Cloud schüttelte den Kopf. »Nein«, gestand er. »Zumindest jetzt noch nicht. Allerdings werde ich später noch einmal darauf zurückkommen.«
Nach und nach empfingen die Häftlinge ihre Rationen. Llewellyn fragte sich, was der Psyter mit seiner letzten Bemerkung andeuten wollte. Hatte er David terGorden erkannt?
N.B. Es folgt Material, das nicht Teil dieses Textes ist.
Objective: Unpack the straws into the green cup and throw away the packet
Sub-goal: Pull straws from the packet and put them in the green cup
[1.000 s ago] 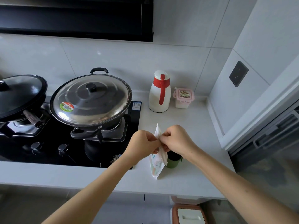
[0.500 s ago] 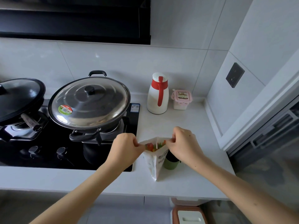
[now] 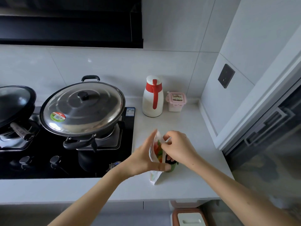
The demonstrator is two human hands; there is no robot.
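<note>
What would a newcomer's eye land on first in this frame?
Front and centre, both hands work an opened packet showing colourful straws, the left hand steadying it. Left of them, a big steel lid covers the wok on the stove; a red-and-white flask stands behind.

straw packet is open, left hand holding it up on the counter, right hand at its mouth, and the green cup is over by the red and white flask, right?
Not quite. In the head view the green cup sits right behind the straw packet, under the right hand, well away from the flask. The rest holds: the left hand grips the open packet.
</note>
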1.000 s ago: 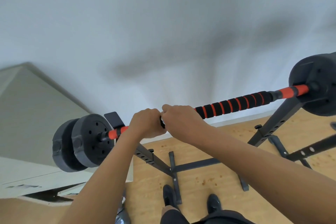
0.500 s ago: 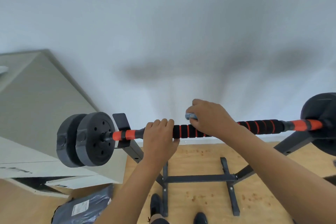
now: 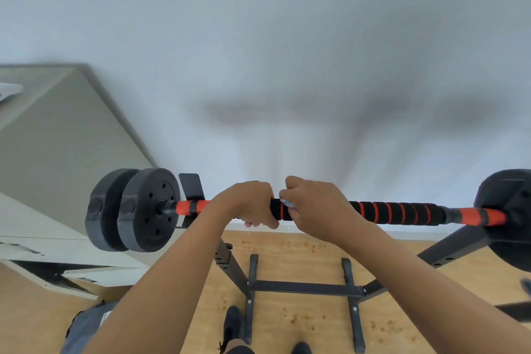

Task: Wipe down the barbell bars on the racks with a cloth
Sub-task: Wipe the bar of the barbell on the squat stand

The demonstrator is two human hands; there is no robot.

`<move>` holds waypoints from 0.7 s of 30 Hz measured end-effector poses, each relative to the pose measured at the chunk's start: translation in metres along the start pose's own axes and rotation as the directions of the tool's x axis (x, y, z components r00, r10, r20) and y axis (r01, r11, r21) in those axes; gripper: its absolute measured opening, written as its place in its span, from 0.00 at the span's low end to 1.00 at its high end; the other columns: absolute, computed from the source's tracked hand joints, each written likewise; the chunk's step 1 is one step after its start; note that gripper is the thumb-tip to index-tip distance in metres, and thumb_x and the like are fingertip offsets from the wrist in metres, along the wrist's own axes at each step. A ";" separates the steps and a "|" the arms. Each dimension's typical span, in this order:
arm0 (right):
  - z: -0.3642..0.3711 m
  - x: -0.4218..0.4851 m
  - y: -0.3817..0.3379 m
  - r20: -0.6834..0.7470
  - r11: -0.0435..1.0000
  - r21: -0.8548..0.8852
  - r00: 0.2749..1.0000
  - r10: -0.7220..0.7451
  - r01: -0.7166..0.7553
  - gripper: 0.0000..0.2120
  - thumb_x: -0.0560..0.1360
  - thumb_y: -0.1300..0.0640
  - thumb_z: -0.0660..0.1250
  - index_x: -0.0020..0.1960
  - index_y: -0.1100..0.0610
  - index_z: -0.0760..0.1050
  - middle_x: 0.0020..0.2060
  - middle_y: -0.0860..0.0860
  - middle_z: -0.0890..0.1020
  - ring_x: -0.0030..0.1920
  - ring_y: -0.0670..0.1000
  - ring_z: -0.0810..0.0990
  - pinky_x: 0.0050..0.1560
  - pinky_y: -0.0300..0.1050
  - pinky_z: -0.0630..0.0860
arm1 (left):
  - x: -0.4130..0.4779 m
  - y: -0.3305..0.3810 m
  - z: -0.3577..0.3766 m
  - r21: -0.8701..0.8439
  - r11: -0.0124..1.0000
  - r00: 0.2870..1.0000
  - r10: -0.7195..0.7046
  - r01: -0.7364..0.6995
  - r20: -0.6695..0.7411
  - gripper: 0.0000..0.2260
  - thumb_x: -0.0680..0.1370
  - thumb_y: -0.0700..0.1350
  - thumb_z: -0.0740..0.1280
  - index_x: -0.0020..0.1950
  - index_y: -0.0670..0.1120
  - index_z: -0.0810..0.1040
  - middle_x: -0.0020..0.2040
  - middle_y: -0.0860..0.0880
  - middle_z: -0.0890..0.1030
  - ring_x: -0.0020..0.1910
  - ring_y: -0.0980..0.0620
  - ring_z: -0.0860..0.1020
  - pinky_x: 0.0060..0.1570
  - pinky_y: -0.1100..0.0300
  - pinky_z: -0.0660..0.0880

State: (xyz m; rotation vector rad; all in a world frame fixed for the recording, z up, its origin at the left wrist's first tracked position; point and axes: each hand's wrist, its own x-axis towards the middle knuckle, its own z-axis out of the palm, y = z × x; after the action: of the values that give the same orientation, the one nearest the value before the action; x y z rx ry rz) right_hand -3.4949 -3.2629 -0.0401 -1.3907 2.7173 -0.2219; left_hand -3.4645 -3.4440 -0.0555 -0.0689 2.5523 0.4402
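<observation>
black and orange barbell bar (image 3: 396, 213) lies level across the dark steel rack (image 3: 304, 287), its middle sleeved in soft-looking black foam ringed with thin orange bands, its orange ends running into round, matte black weight plates (image 3: 146, 210). the left hand (image 3: 250, 204) comes over the top, knuckles up, fingers curled right round the foam with the tips showing underneath. the right hand (image 3: 316, 207), just beside it, is curled over the bar too and pinches a small pale blue cloth (image 3: 287, 204) against the foam. both forearms reach straight forward. a grey plastic bag (image 3: 86, 327) on the speckled wooden floor (image 3: 301, 256) carries a white label (image 3: 105, 317), too blurred to read.
</observation>
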 end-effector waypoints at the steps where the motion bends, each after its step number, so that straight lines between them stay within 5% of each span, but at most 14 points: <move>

Cloud und die beiden Treiber schoben sich an den Menschentrauben vorbei und ließen sich unweit des Ausgangs auf dem Boden nieder.
Der Riemenmann sah sich nach Angila und Sirdina um, aber plötzlich schoben sich Dutzende Häftlinge in sein Blickfeld, umgaben sie von allen Seiten. Viele blieben stehen und verzehrten langsam und konzentriert ihre karge Mahlzeit. Wie auf ein geheimes Signal brandeten überall lärmende Gespräche auf.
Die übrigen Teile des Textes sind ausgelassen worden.